NOTES FROM THE EDITOR - Singkit (The Philippine Star) - March 25, 2018 - 12:00am

Social media, like all things – and I guess all people, too – has both a good side and a bad side. You can find long lost friends and relatives through Facebook, the most popular social media platform with over two billion users. You can make people inggit with photos on FB and IG of your designer wardrobe and accessories and your new swanky condo unit, but also attract the keen eye of the taxman and the ill-gotten wealth investigator. You can post photos of your family’s grand holiday, but also alert the akyat bahay and budol-budol gangs that you’re not at home (this is a particularly apt warning this week).

A woman was arrested and charged with the murder of her friend after a photo she had posted on FB a day before the crime was committed showed her wearing the belt that was used to strangle her friend.

Now comes the FB-Cambridge Analytica brouhaha, where data of millions of FB users in the US – plus their FB network of friends – were “harvested” and turned over to this data analytics firm which then mined the information to “influence” the 2016 US elections, even bragging that this made the difference that won the electoral college votes, though not the popular vote.

From the many layers of the dark web that house arms dealers and child molesters to casual groups of online friends sharing sports news and recipes, social media is now how many people connect with each other. In the interest of full disclosure let me say that I do have an FB account – in fact, I think I have two, created by two well-meaning friends – but I don’t know when I last opened (is this the right term?) it or, come to think of it, how to even open my account.

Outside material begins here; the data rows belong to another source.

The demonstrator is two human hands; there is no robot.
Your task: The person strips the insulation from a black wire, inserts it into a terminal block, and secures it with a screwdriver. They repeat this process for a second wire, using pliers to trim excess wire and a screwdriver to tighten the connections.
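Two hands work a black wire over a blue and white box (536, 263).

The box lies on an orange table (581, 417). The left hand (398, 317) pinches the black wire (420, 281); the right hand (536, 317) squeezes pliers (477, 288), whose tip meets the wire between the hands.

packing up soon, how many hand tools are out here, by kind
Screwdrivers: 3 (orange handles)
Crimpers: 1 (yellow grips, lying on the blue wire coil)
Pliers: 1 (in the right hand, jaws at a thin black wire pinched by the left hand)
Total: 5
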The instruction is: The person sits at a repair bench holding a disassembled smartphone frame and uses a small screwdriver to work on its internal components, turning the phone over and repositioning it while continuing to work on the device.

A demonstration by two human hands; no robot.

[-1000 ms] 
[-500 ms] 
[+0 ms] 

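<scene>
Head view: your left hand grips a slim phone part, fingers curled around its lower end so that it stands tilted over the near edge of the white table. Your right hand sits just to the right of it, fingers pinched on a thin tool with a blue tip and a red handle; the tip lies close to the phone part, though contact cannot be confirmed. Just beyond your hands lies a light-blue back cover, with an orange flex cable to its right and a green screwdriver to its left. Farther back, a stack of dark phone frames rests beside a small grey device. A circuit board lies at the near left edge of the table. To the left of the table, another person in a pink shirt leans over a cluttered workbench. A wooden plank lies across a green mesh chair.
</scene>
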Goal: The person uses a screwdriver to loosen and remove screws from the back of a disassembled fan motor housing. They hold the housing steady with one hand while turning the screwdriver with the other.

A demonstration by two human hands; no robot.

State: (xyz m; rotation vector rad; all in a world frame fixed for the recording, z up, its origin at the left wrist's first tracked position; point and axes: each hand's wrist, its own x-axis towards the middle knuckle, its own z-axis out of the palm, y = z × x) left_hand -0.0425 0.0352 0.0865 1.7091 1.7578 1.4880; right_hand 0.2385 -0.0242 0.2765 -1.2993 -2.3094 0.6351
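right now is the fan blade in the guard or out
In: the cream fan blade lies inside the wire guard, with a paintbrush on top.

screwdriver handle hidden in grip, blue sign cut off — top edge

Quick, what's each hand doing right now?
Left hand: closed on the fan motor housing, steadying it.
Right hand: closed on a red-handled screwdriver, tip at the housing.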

So, like my fellow neanderthals, this data harvesting, psychometric targeting or whatever other new term applies to this breach, is hardly a personal threat to me. But the idea that innocuous data can be harvested and used to such a degree is rather frightening. One analyst even boasted that if he can just see 300 of an FB user’s “likes” he will be able to “know that person better than his or her spouse.”

The irony though is that while many people put practically all the gory details of their lives out on social media, these same people can hardly connect with other folks in the real, flesh-and-blood world. They say it’s easier to be “friends” in the cyber world, but what’s the fun in that? You may LOL and put a hundred laughter emojis on your tablet or computer, but nothing beats laughing with a friend face-to-face – knee-slapping, tears-in-your-eyes laughing hanggang masakit na ang tiyan mo (until your tummy hurts) or, as my friend describes it, naglulupasay sa corridor sa katatawa (rolling in the corridor with laughter).

Perhaps this week of reflection is a good time to turn that smartphone and tablet and laptop off and connect, really connect – with God, with your family, with your friends, with the world around you, and rediscover what life is really all about.